Una serata qualunque nel centro storico di Foggia si è trasformata in una tragedia sanguinosa. Una donna di 47 anni, con origini marocchine, è stata brutalmente accoltellata fino alla morte. Nel copione già conosciuto e drammaticamente ricorrente, la vittima aveva denunciato il proprio ex compagno, un uomo tunisino della stessa età, e per lui era stato emesso un divieto di avvicinamento.
Pare che la donna, temendo per la propria incolumità, abbia provato a chiedere aiuto chiamando le forze dell’ordine. Un gesto che, però, non è servito a fermare l’assalto: l’aggressore non ha esitato un attimo, sferrando un fendente con un coltello prima di dileguarsi nel nulla.

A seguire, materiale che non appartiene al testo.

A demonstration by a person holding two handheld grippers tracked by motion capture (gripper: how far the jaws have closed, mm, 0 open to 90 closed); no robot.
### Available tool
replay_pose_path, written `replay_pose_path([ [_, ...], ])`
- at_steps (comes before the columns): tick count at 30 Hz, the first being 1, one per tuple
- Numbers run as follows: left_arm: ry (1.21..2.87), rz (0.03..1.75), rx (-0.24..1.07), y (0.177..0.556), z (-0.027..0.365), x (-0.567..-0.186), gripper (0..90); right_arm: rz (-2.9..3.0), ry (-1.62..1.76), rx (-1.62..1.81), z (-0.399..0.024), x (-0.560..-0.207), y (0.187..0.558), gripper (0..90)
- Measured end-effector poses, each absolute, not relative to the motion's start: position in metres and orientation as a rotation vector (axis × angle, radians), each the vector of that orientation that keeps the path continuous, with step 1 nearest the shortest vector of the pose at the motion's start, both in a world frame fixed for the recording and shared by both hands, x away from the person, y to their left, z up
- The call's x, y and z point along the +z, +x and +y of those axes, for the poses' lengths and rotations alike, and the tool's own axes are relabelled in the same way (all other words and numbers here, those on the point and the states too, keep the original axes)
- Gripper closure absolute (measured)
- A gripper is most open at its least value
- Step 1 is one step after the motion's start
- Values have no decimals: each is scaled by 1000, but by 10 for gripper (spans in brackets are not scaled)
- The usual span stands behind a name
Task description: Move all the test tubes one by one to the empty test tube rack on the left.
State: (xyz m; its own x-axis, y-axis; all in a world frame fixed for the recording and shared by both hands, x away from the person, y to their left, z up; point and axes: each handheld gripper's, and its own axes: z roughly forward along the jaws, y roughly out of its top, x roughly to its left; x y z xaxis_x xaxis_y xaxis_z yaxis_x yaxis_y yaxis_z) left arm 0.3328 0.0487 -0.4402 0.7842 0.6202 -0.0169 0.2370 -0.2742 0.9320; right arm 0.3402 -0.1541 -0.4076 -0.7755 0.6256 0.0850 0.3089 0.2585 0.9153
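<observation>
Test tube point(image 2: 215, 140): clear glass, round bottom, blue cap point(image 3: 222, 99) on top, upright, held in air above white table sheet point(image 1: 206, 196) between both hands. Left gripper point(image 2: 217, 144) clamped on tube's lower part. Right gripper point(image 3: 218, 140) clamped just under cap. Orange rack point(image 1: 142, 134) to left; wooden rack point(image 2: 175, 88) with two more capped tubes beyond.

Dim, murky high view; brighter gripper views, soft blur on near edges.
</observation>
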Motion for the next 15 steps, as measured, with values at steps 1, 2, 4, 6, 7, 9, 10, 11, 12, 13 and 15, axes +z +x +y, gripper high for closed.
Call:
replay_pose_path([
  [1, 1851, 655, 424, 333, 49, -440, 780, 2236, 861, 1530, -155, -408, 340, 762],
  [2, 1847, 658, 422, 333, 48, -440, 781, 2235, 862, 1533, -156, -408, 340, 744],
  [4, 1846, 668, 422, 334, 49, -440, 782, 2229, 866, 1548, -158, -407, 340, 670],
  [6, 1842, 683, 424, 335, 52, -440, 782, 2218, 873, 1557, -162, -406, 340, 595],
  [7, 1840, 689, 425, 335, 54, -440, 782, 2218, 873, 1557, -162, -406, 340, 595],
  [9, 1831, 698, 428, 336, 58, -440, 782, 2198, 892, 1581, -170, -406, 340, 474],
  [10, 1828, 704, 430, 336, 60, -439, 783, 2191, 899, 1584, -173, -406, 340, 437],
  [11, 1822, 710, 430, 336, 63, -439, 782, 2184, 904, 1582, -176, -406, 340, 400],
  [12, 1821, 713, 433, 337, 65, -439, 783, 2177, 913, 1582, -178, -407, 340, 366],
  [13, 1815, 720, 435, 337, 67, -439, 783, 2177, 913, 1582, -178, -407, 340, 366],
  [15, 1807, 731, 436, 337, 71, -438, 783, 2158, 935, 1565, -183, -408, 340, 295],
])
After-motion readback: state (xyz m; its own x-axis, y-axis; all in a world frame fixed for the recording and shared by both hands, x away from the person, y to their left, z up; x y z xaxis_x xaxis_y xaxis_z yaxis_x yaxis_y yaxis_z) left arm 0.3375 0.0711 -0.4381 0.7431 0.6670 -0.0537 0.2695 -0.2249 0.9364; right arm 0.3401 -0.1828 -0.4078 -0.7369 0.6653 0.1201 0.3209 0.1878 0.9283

Immediatamente è scattata la caccia all’uomo da parte della polizia, che ha avviato le indagini e le ricerche per catturare l’assassino. Intanto, però, resta l’amaro interrogativo: come è possibile che un divieto di avvicinamento non sia stato sufficiente a salvare una vita? Sulle pieghe di questa ennesima tragedia si impone una riflessione inquietante sul funzionamento delle misure preventive e sulla sicurezza reale delle vittime di violenza domestica.